1° La stipulation «gegenseitig freibleibend» insérée dans un billet de commande constitue une réserve de consentement et

n'emporte pas, dès lors, un engagement immédiat entre vendeur et acheteur: il n'y a qu'un projet de vente, et les parties ne

seront liées que par un consentement réciproquement donné par la suite. Lux. 1er décembre 1900, 5, 389; Cour 18 mai 1923, 11,

310.

2° La volonté manifestée ne produit un effet juridique que si elle a été sérieuse; le consentement par plaisanterie est sans

effet. Cour 15 janvier 1929, 11, 510.

3° Les mobiles qui peuvent avoir déterminé une partie à contracter sont sans relevance.

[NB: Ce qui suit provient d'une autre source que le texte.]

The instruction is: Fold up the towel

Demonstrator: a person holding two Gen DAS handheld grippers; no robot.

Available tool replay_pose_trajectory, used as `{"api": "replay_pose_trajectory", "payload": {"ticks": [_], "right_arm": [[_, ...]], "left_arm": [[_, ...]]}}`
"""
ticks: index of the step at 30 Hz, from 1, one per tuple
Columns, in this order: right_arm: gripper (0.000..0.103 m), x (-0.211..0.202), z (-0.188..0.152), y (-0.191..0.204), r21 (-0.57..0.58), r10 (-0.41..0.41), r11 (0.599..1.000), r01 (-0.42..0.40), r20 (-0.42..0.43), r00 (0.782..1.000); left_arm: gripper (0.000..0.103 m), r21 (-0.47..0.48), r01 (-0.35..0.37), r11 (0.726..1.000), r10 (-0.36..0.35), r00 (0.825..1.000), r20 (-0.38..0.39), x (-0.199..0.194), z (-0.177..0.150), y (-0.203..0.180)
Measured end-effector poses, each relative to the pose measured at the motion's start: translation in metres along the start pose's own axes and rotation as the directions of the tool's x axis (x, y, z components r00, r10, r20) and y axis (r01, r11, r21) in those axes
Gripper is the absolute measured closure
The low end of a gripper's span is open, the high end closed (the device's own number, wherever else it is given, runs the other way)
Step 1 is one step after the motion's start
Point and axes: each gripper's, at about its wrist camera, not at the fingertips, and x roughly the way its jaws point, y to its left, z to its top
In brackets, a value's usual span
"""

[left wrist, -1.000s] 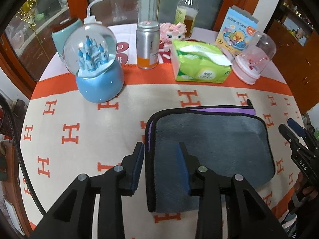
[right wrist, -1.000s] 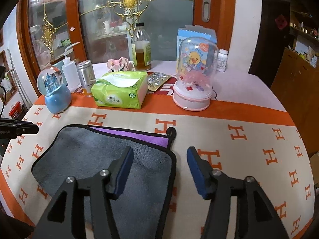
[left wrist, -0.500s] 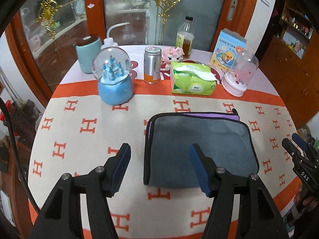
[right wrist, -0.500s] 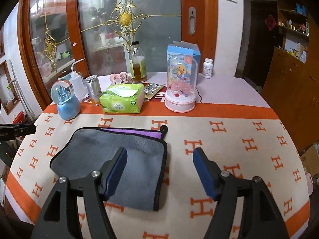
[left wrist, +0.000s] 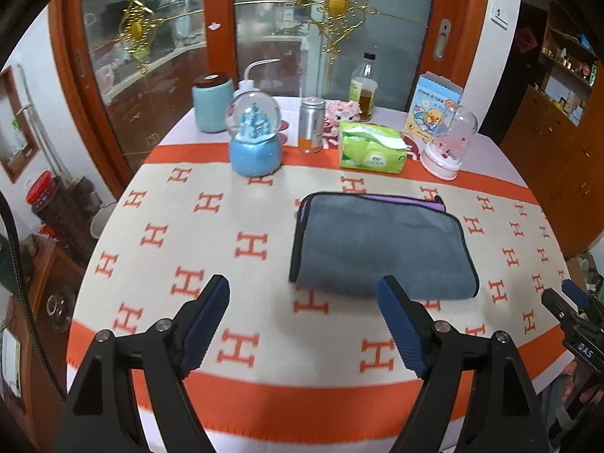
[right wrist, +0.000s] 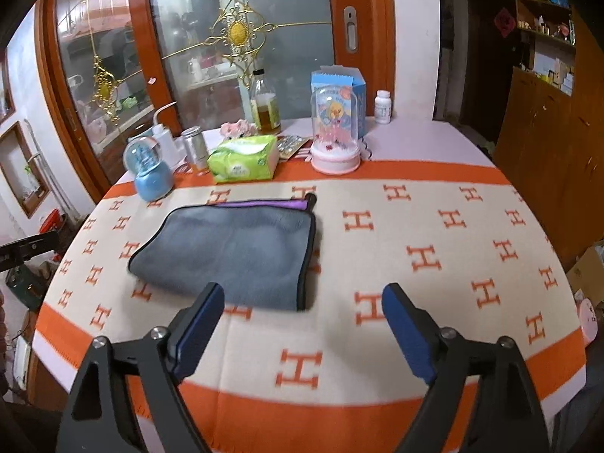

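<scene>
A grey towel with black trim and a purple inner layer lies folded flat on the orange-and-cream tablecloth. It also shows in the right wrist view. My left gripper is open and empty, held above the table's near edge, short of the towel. My right gripper is open and empty, also back from the towel's near right corner. The right gripper's tips show at the right edge of the left wrist view.
Along the far side stand a blue snow globe, a silver can, a green tissue pack, a pink glass-domed ornament, a bottle, a teal canister and a blue box. A glass door is behind.
Both grippers have opened wider and pulled back and up from the towel toward the table's near edge. The towel lies folded and has not moved.
</scene>
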Motion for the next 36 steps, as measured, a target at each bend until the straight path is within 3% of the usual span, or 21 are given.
{"api": "replay_pose_trajectory", "payload": {"ticks": [10, 16, 28, 36], "right_arm": [[0.008, -0.029, -0.036, 0.004, 0.015, -0.042, 0.999, 0.044, -0.111, 0.993], [0.008, -0.047, -0.054, 0.013, 0.012, -0.019, 1.000, 0.021, -0.155, 0.988], [0.008, -0.090, -0.050, 0.033, -0.022, 0.007, 1.000, -0.010, -0.127, 0.992], [0.008, -0.108, -0.044, 0.042, -0.009, 0.043, 0.999, -0.044, -0.114, 0.993]], "left_arm": [[0.016, -0.027, -0.086, 0.996, 0.085, 0.996, -0.016, -0.031, -0.051, -0.009], [0.016, -0.021, -0.039, 0.999, 0.039, 0.999, -0.025, -0.049, -0.070, -0.026], [0.014, -0.004, 0.032, 0.999, -0.032, 0.999, -0.012, -0.089, -0.076, -0.059], [0.007, 0.015, -0.016, 1.000, 0.015, 0.999, 0.048, -0.112, -0.076, -0.072]]}}
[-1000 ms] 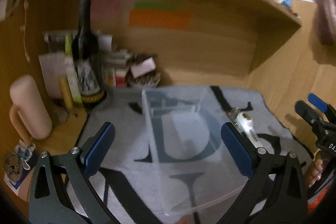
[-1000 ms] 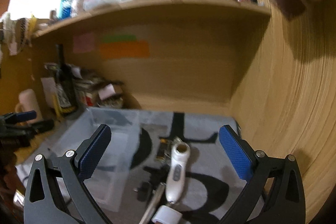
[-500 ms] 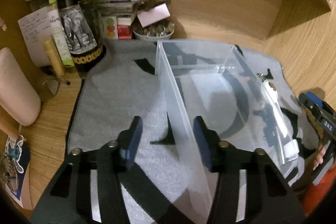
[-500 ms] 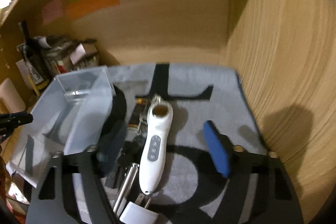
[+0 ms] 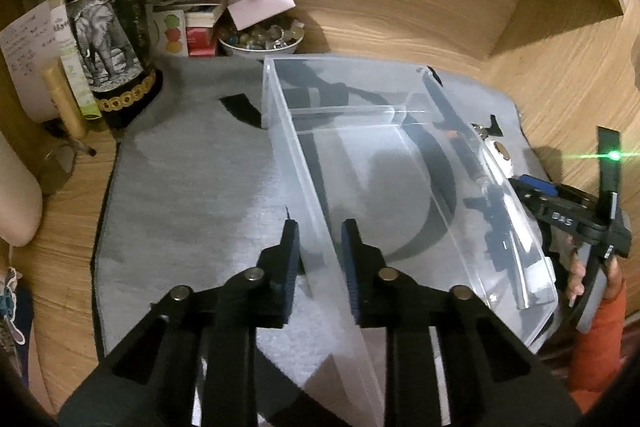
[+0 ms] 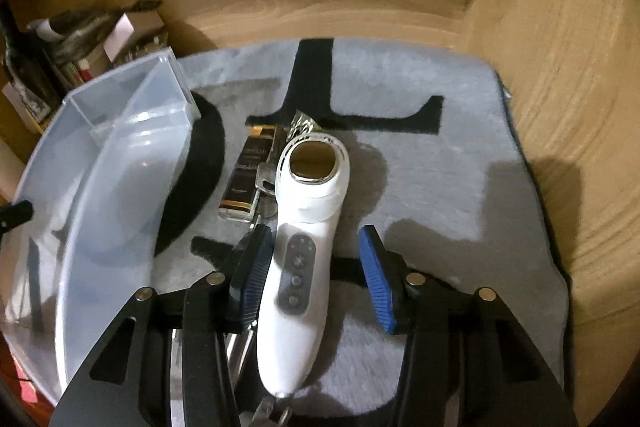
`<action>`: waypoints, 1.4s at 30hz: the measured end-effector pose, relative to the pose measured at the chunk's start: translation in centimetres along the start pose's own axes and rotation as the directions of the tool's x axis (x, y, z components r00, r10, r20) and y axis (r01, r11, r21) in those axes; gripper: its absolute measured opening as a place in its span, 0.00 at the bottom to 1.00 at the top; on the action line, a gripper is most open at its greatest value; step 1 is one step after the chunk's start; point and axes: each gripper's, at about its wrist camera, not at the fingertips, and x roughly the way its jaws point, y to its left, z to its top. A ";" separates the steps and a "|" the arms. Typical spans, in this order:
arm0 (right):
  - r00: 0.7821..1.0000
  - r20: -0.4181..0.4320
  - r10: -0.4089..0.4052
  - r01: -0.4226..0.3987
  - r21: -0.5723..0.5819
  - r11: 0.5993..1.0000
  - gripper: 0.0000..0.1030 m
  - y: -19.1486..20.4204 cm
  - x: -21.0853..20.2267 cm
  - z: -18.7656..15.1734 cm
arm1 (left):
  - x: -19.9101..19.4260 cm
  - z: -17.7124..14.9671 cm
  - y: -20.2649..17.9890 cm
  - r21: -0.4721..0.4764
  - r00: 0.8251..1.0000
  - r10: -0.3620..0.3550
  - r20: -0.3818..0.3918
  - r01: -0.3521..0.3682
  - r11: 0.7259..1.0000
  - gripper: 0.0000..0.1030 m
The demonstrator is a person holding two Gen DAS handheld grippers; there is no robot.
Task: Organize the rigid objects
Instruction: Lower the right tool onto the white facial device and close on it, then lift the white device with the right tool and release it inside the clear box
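A clear plastic bin (image 5: 400,163) with a divider sits on a grey mat; it also shows in the right wrist view (image 6: 100,163). My left gripper (image 5: 318,251) straddles the bin's near left wall, its blue pads narrowly apart on either side and not clearly pressing it. A white handheld device (image 6: 304,239) with a round gold head lies on the mat right of the bin. My right gripper (image 6: 316,267) is low around its handle, half closed; the left pad touches it, the right pad stands apart. A dark slim box (image 6: 248,175) lies beside the device.
A dark wine bottle (image 5: 108,23), books and a bowl of marbles (image 5: 260,39) stand at the back left. Wooden walls close the back and right. Metal items (image 6: 240,347) lie under the right gripper. The right gripper shows in the left wrist view (image 5: 576,219).
Both grippers have come down and narrowed. The left one moved onto the bin's wall. The right one moved forward around the white device's handle.
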 end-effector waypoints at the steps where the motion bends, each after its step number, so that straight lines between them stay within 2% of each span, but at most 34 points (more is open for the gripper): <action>1: 1.000 -0.009 -0.001 0.001 -0.003 1.000 0.38 0.1 0.3 0.1 | 0.0 0.0 -0.2 0.009 1.000 0.003 0.005 -0.004 1.000 0.17; 5: 0.999 -0.039 -0.011 0.011 -0.004 1.000 0.38 -0.1 1.4 0.8 | 0.1 -0.1 -0.7 0.025 0.999 0.020 0.025 -0.021 0.999 0.16; 7: 0.998 -0.060 -0.004 0.004 0.002 1.000 0.34 -0.2 2.0 1.2 | 0.1 -0.1 -0.6 0.017 0.999 0.017 0.030 -0.018 1.000 0.16; 16: 0.999 -0.024 -0.032 0.031 -0.017 0.999 0.32 0.4 1.4 1.3 | 0.1 0.0 -0.6 0.028 0.999 0.030 0.039 -0.031 0.999 0.15; 25: 0.994 0.105 -0.017 0.019 -0.016 1.000 0.32 0.7 -3.3 1.2 | 0.5 0.2 -0.6 0.023 0.998 0.051 0.033 -0.052 0.998 0.15; 32: 0.972 0.235 0.011 -0.001 -0.040 0.999 0.32 2.1 -7.0 1.9 | 0.6 0.2 -0.6 0.032 0.998 0.058 0.032 -0.059 0.998 0.15; 42: 0.935 0.342 0.091 -0.056 -0.112 0.992 0.32 5.1 -10.3 3.2 | 0.5 0.2 -0.4 0.035 0.998 0.049 0.037 -0.050 0.998 0.15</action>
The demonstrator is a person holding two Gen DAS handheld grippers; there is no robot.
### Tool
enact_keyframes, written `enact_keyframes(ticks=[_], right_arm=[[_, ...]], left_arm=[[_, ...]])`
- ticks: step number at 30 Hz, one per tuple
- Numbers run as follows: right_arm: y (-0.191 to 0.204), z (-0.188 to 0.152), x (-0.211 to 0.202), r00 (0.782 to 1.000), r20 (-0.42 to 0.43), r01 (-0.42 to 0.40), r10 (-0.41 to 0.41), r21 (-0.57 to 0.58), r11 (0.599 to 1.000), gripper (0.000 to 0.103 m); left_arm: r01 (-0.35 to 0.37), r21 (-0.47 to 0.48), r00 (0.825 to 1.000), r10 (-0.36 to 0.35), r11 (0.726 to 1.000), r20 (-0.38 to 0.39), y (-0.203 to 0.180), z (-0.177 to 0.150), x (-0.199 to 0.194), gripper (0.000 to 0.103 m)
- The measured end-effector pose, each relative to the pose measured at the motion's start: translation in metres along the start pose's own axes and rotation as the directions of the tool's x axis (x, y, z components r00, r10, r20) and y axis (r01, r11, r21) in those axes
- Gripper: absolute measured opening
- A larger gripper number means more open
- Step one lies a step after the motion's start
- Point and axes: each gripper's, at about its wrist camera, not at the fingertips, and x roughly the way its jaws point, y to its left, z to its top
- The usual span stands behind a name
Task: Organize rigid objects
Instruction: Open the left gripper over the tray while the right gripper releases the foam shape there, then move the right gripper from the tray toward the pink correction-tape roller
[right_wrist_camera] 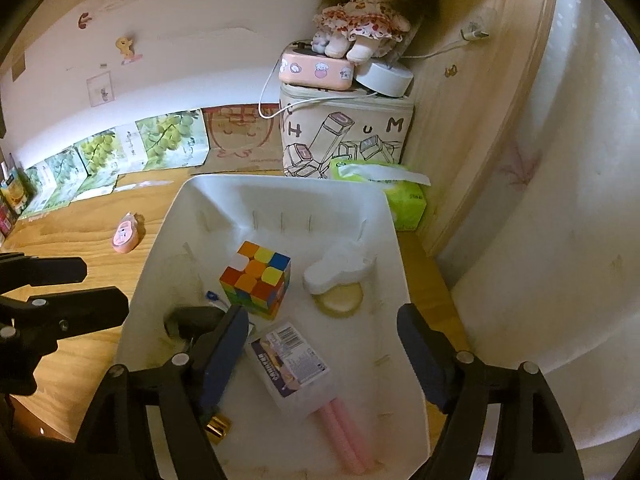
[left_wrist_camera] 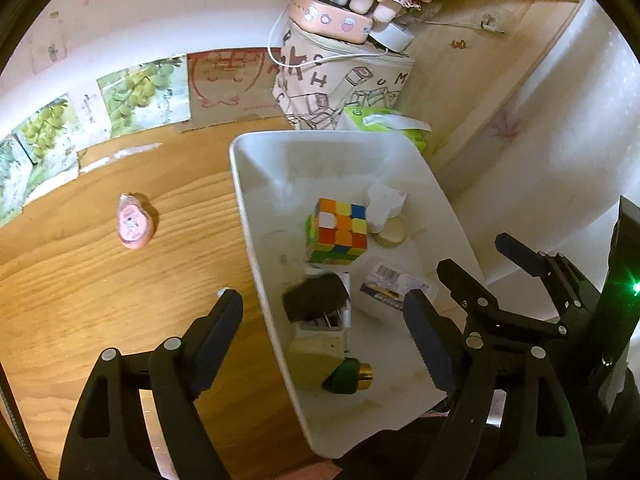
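A white plastic bin [left_wrist_camera: 248, 200] [right_wrist_camera: 168, 232] stands on the wooden desk. It holds a colour cube [left_wrist_camera: 338, 232] [right_wrist_camera: 256, 280], a labelled pack [left_wrist_camera: 394, 284] [right_wrist_camera: 290, 364] with pink sticks, a white piece over a round tan disc [right_wrist_camera: 340, 284], a black object [left_wrist_camera: 314, 298] and a green and gold piece [left_wrist_camera: 350, 376]. A pink correction tape [left_wrist_camera: 135, 222] [right_wrist_camera: 126, 234] lies on the desk left of the bin. My left gripper [left_wrist_camera: 326, 336] is open and empty, astride the bin's left wall. My right gripper [right_wrist_camera: 322, 352] is open and empty above the bin's near end.
A printed storage bag [right_wrist_camera: 344, 136] with a pink case, a white disc and a doll on top stands behind the bin. A green tissue pack [right_wrist_camera: 400, 196] lies beside it. Grape pictures line the back wall. A wooden side panel [right_wrist_camera: 480, 120] rises on the right.
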Motion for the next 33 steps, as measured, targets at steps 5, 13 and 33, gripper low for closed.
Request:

La stipulation que le prix sera payé après rapport d'un certificat constatant que l'immeuble vendu est libre de toutes charges

constitue, non pas une clause essentielle, mais une garantie contre l'éviction, qui est de style et de droit. Lux. 16 décembre 1925,

11, 306.

4° Le silence, gardé par une partie en présence d'une offre, doit être interprété comme une acceptation tacite de cette offre,

dès lors qu'il ressort des circonstances ainsi que des pourparlers qui ont précédé l'offre, que cette partie y a consenti. Lux 14 juin

1961, 18, 367.

5° Est nulle, pour défaut d'objet déterminé, la convention par laquelle une personne s'engage à s'approvisionner, pendant une

période déterminée, exclusivement en choses de genre, telles qu'essences, gasoils ou autres produits pétroliers, chez un

fournisseur, sans qu'un minimum ou un maximum de ces fournitures n'ait été convenu, et qu'il ne résulte d'aucun élément de la

cause quelle a été l'intention des parties quant à la détermination de la quantité. Cour 12 janvier 1983, 25, 429.